Wiceprzewodniczący Rady Miasta Jan Szopiński zaproponował, aby komisja zawnioskowała do prezydenta, aby ten w ciągu najbliższego miesiąca spotkał się mimo wszystko z Krzysztofem Pietrzakiem i aby strony spróbowały zawrzeć ugodę. Podobny postulat wysnuwał również radny Bogdan Dzakanowski. Właściciel tartaku uważa, że za pieniądze jakie uzyskał do tej pory, nieco ponad 500 tys. zł nie jest wstanie kupić nowego mieszkania dla rodziny oraz przenieść interesu. W opinii Szopińskiego być może podczas takich negocjacji strony doszłyby do porozumienia, aby dokonać np. zamiany nieruchomości. Jego wniosek został przez Komisję Gospodarki Przestrzennej przyjęty, co prawda nie jednogłośnie, ale bez głosów sprzeciwu (radni PO się wstrzymali).
Szopiński podkreślał, że na realizację tej inwestycji pieniędzy otrzymaliśmy pieniądze z Unii Europejskiej i w naszym interesie leży przede wszystkim jak najszybsze rozwiązanie wszystkich problemów.

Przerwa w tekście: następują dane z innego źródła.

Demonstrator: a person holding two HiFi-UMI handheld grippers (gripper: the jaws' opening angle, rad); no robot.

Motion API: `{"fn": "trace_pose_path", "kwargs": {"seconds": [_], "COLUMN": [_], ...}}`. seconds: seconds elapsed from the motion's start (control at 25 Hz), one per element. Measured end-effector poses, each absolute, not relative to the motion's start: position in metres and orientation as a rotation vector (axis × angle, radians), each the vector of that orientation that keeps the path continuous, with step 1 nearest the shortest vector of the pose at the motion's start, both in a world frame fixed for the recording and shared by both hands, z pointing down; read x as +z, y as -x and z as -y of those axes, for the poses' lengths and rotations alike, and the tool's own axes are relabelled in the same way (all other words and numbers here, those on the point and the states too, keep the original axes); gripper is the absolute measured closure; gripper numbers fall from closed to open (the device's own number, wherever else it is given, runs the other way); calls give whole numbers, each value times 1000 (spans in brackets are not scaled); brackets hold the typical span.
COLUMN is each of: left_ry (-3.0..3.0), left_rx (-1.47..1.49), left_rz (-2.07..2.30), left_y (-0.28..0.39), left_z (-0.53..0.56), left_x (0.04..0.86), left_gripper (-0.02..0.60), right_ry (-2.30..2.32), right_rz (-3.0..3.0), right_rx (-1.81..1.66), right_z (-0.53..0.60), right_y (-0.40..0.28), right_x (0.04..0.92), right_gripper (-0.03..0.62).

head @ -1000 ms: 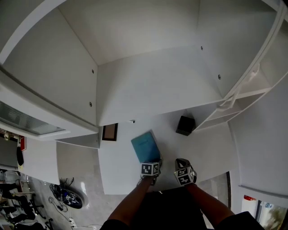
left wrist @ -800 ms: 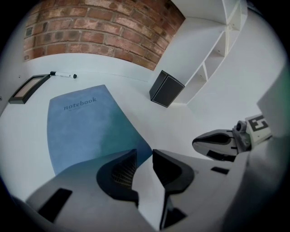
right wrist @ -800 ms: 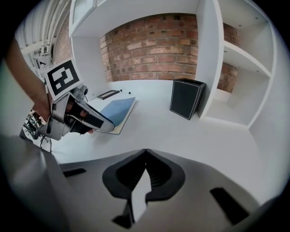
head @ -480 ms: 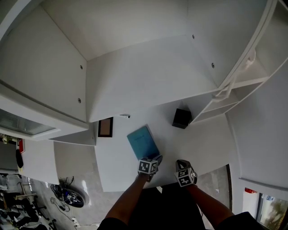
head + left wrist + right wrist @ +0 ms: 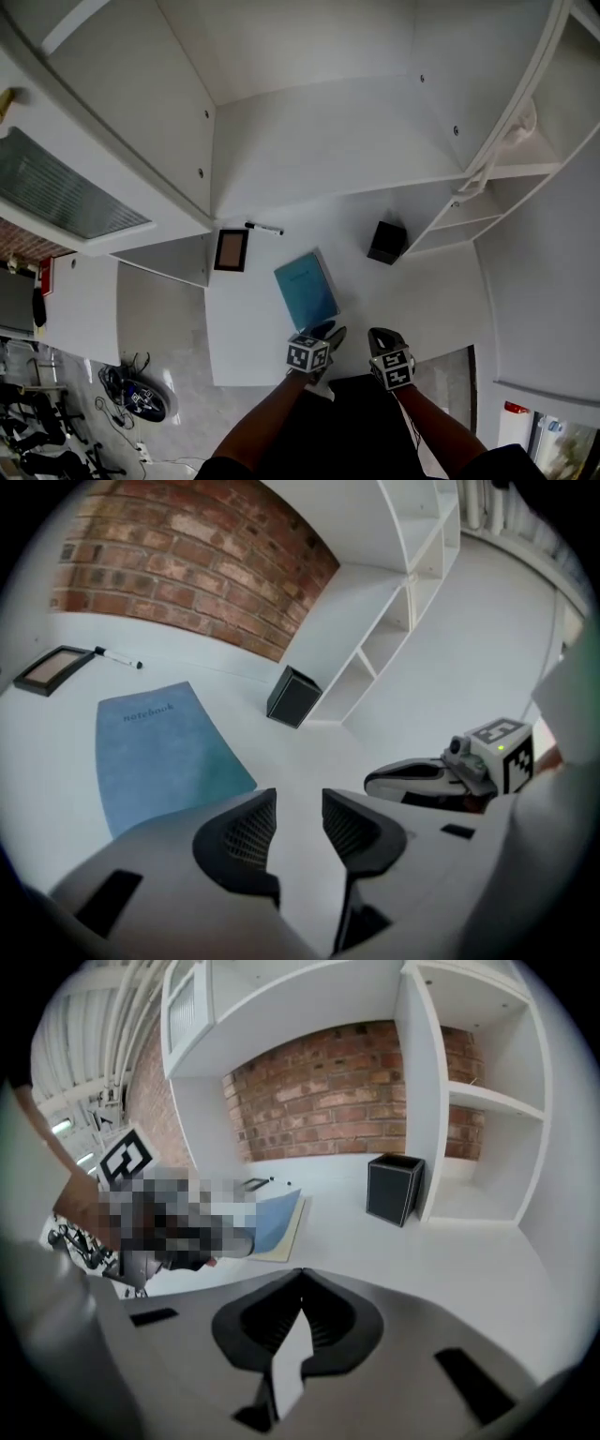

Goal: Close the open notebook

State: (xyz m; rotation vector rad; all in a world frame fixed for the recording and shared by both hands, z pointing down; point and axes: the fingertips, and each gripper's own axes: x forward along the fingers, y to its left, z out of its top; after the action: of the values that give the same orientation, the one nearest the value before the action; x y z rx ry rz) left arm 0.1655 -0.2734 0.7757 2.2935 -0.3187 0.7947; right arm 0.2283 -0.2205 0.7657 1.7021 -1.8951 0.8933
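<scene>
Both empty: left hand-held gripper [image 5: 298, 810], jaws opening near closed notebook [image 5: 159, 752]; right hand-held gripper [image 5: 300, 1275], jaws together.

This looks like a study or a small office corner. A white desk [image 5: 239, 319] stands against a red brick wall [image 5: 187, 583], and white open shelves [image 5: 487, 1101] rise at the right of the frame. Writing things lie on the desk: a blue notebook [image 5: 306, 289], a marker pen [image 5: 264, 228], a small framed board [image 5: 231, 249] and a black square container [image 5: 386, 242]. At the lower left is a pale tiled floor [image 5: 164, 347].
</scene>
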Motion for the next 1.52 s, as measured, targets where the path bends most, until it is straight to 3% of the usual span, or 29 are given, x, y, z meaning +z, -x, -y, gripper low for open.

Na posiedzeniu komisji poruszono szereg innych wątków oraz dochodziło momentami do dość ostrych wystąpień politycznych. Ratusz zarzuca wojewodzie, iż ociąga się przy wykonaniu egzekucji, obecna na posiedzeniu przedstawicielka wojewody Paulina Wenderlich natomiast wskazywała, że wszystko odbywa się w oparciu o możliwości prawne.